# [About this task]
Of all the lines in the entries below, give again exactly those starting at the line containing "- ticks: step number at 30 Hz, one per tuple" and ending at the line containing "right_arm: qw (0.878", both ends included, and no others.

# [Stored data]
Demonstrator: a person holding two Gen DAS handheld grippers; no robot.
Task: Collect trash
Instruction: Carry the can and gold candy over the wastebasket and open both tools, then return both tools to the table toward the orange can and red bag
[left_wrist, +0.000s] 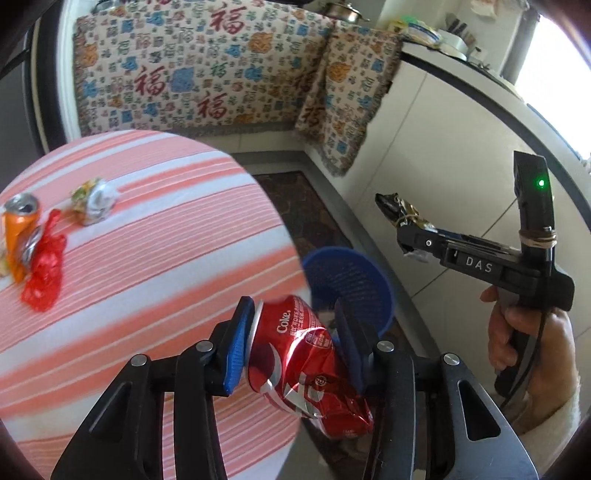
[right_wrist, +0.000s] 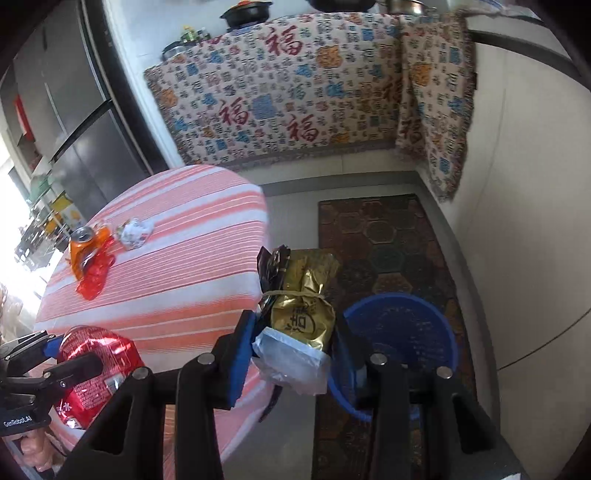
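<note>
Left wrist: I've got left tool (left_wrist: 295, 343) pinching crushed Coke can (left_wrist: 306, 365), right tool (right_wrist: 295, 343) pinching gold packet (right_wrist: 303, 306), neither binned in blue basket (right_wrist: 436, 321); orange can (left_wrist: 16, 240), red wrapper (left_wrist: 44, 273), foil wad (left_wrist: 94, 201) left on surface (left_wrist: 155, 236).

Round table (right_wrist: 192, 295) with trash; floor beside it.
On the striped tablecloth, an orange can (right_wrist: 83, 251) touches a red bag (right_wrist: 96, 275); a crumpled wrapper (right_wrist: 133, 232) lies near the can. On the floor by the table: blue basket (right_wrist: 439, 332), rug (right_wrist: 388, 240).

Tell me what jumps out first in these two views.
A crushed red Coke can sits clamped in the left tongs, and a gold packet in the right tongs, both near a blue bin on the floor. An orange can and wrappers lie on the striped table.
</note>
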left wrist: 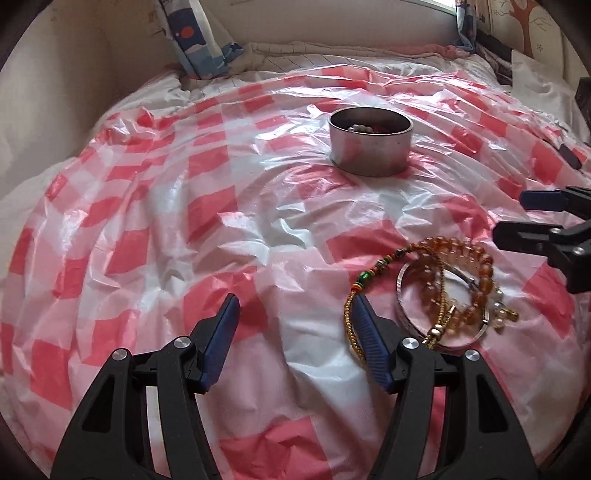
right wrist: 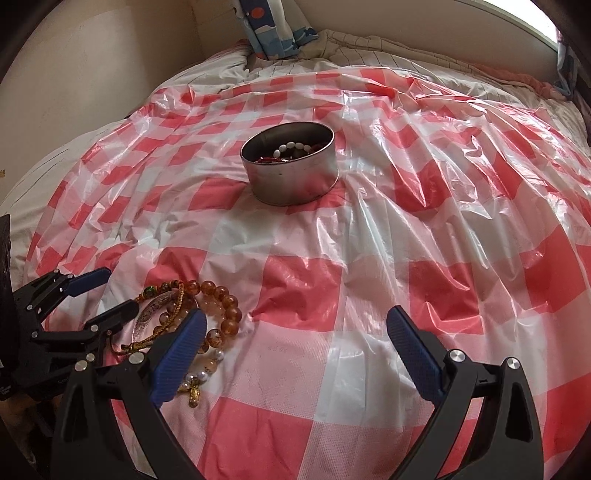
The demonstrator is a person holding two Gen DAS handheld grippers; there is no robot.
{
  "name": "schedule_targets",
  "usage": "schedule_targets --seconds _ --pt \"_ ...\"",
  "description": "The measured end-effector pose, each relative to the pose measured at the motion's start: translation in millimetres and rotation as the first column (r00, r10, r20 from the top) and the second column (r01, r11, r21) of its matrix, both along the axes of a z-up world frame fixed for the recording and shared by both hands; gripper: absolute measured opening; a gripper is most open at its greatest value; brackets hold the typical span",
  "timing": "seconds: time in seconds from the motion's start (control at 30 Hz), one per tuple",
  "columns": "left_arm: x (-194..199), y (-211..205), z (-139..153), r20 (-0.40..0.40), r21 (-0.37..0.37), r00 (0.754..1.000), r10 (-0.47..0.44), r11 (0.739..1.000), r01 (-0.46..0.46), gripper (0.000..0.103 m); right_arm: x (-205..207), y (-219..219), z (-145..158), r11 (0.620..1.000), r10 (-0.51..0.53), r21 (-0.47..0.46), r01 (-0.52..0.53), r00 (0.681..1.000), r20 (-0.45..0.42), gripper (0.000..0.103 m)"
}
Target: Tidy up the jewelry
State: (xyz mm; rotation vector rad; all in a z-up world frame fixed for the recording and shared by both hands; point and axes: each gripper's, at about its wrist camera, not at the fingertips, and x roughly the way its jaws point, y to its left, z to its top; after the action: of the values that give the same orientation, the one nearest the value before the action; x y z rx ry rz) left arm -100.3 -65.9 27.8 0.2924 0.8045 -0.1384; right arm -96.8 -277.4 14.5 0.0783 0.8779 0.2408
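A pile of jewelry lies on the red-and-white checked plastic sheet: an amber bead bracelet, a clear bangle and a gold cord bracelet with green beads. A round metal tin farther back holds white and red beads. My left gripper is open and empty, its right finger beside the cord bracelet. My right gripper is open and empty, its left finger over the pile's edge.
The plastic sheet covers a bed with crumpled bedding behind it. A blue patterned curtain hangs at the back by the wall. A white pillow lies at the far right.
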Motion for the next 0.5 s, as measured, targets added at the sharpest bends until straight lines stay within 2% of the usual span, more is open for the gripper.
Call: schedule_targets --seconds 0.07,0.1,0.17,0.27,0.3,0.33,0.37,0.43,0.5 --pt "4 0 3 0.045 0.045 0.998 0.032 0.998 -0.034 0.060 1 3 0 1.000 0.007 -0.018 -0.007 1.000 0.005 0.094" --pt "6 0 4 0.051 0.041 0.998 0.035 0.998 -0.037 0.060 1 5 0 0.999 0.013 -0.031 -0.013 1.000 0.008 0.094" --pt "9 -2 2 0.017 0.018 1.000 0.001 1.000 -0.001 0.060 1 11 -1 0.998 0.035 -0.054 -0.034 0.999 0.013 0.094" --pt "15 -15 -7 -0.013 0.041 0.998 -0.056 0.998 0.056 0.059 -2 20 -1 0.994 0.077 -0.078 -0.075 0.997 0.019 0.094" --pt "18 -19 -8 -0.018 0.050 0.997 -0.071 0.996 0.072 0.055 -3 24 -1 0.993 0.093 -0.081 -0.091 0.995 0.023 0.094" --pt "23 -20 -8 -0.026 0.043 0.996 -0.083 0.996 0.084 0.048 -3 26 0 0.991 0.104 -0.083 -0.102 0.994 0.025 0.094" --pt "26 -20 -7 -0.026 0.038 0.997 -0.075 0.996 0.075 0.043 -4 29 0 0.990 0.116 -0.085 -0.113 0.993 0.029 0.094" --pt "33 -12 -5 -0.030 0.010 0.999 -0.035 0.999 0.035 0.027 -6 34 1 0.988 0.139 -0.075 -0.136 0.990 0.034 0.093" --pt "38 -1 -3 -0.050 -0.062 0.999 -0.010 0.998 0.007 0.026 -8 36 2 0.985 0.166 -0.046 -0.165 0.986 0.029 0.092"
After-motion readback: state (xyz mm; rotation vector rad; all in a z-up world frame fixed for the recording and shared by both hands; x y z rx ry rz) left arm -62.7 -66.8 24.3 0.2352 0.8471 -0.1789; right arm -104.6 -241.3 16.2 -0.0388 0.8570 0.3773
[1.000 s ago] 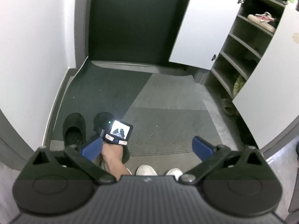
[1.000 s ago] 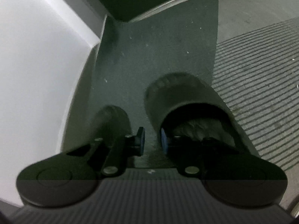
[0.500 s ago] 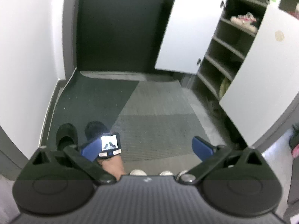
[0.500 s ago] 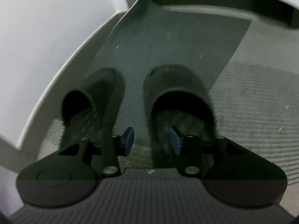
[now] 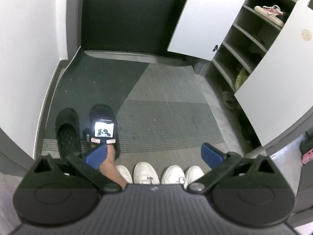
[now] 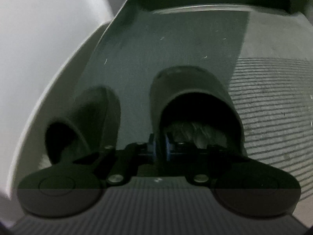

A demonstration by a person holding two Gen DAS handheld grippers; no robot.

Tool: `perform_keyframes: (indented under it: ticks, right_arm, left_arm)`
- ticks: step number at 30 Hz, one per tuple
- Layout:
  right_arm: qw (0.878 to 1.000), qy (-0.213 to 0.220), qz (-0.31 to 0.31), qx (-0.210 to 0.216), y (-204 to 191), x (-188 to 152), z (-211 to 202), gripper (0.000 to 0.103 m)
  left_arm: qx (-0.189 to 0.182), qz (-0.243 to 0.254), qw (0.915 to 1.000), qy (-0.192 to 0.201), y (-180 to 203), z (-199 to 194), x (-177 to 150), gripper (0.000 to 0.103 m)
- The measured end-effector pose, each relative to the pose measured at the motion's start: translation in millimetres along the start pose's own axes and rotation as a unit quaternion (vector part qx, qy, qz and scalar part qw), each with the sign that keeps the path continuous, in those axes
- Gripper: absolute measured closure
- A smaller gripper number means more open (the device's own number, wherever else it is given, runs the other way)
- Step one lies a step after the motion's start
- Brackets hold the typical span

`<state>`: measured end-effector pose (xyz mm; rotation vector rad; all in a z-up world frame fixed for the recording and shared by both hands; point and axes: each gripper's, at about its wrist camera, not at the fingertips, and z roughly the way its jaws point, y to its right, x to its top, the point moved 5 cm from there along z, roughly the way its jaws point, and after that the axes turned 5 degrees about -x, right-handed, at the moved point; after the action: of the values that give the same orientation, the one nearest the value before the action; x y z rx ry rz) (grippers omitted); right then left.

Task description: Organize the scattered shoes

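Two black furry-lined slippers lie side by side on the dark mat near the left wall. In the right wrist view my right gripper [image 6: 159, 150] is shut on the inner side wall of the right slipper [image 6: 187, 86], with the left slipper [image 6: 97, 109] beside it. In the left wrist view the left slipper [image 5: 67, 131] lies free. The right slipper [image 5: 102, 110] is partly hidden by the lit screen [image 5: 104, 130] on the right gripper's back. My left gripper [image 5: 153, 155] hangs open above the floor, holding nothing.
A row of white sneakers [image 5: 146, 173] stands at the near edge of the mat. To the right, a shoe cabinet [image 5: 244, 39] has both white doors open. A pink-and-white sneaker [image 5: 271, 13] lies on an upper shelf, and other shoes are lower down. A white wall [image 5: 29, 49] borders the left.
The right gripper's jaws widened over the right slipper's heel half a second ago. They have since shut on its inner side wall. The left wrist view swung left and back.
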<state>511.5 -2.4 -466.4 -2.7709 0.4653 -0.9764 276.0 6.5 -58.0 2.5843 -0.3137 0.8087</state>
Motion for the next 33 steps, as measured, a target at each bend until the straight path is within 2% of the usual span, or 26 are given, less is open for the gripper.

# [Solved exercise]
- ticks: step number at 30 Hz, one per tuple
- Layout:
  right_arm: qw (0.878 to 1.000), qy (-0.213 to 0.220), qz (-0.31 to 0.31), qx (-0.210 to 0.216), y (-204 to 191), x (-188 to 152), z (-211 to 202), gripper (0.000 to 0.103 m)

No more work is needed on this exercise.